## PROBLEM DESCRIPTION
Copy all the lines of the data that include the word "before".

## PROVIDED DATA
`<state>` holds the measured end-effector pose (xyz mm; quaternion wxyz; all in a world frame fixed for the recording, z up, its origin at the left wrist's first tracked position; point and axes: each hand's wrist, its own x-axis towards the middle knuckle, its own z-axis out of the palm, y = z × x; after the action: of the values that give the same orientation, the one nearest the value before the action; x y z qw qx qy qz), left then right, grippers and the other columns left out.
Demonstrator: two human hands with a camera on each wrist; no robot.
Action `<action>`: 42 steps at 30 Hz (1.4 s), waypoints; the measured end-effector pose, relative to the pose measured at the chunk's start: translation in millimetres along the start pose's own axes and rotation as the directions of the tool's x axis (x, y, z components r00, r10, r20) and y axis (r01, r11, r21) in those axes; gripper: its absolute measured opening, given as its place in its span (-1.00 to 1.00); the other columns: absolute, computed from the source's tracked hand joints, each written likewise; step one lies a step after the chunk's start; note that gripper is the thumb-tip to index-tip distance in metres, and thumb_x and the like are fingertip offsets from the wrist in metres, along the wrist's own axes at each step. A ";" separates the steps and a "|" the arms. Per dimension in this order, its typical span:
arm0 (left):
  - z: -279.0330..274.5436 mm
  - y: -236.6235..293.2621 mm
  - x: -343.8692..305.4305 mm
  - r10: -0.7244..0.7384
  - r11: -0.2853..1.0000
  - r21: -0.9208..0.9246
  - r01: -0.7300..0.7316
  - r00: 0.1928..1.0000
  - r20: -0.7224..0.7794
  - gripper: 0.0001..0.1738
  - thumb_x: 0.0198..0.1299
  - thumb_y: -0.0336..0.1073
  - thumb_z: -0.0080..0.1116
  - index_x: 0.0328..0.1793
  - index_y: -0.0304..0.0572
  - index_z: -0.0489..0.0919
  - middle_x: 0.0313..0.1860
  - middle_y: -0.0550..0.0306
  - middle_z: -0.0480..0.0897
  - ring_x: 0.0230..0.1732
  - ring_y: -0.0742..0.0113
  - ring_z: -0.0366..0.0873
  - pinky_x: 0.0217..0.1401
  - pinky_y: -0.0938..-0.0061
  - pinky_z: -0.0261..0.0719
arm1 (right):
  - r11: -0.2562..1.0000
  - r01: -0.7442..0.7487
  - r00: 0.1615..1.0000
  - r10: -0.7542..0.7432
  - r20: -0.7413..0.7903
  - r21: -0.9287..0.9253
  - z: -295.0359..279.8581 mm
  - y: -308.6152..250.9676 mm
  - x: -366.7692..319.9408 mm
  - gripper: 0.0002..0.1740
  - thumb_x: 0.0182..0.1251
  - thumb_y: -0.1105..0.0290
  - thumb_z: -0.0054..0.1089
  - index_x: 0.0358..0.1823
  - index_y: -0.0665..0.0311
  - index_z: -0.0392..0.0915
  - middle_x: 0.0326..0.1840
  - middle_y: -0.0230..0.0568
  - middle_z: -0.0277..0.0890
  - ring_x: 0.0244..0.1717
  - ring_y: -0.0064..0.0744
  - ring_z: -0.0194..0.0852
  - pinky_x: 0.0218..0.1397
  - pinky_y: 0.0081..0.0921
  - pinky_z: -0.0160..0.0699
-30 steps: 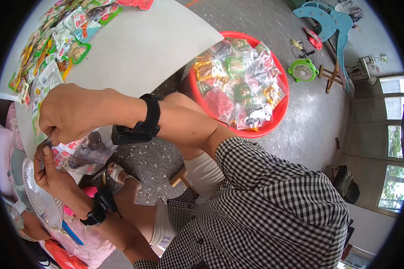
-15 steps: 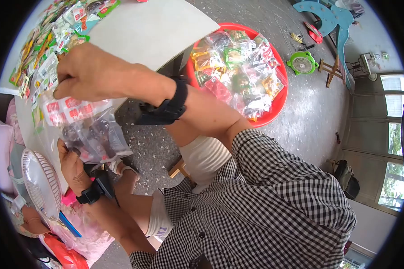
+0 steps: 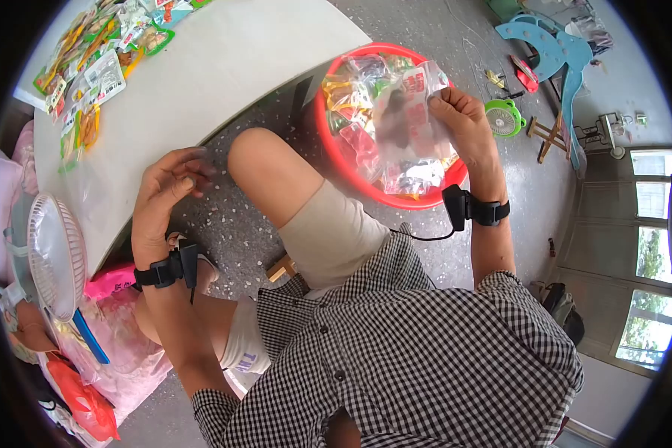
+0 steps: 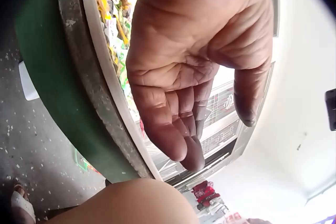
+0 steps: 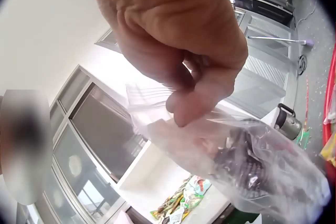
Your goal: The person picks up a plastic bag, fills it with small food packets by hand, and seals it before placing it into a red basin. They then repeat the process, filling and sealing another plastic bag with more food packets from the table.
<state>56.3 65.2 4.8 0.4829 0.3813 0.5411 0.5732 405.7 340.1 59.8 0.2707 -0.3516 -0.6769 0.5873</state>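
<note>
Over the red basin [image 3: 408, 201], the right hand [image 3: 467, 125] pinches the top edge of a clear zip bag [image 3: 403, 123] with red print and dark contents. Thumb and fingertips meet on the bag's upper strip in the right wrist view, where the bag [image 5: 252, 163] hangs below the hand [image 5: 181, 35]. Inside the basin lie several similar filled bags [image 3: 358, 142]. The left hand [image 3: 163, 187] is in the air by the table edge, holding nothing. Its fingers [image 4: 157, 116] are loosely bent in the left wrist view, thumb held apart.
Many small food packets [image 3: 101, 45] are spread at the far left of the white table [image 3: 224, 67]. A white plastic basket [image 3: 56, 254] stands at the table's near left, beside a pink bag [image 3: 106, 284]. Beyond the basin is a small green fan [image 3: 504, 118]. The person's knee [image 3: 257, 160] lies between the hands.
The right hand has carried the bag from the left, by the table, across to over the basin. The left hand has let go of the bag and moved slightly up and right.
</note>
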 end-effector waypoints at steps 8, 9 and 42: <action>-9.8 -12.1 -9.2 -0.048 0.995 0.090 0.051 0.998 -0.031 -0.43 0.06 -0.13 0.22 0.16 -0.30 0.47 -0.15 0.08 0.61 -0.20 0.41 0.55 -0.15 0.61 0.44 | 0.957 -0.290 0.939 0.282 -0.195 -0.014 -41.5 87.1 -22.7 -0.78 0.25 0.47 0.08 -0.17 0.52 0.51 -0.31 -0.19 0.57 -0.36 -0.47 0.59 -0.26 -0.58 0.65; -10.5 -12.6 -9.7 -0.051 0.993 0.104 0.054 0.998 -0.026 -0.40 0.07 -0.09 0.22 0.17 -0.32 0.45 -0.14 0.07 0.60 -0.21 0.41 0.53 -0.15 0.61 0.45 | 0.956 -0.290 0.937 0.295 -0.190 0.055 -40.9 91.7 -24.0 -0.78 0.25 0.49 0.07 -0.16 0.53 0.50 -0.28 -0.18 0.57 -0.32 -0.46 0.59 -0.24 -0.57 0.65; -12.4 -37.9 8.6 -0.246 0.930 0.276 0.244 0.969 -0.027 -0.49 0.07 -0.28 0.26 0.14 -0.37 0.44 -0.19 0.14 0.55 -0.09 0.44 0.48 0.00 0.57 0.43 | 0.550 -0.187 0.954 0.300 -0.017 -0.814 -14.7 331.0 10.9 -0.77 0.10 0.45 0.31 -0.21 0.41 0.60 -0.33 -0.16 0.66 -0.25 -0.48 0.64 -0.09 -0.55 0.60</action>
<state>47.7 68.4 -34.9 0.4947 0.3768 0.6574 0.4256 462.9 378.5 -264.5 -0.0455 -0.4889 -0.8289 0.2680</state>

## REPLY TO THE TASK
`<state>` holds the measured end-effector pose (xyz mm; quaternion wxyz; all in a world frame fixed for the recording, z up, its origin at the left wrist's first tracked position; point and axes: each hand's wrist, its own x-axis towards the middle knuckle, its own z-axis out of the palm, y = z × x; after the action: of the values that give the same orientation, the one nearest the value before the action; x y z qw qx qy qz), left then right, grippers and the other columns left out.
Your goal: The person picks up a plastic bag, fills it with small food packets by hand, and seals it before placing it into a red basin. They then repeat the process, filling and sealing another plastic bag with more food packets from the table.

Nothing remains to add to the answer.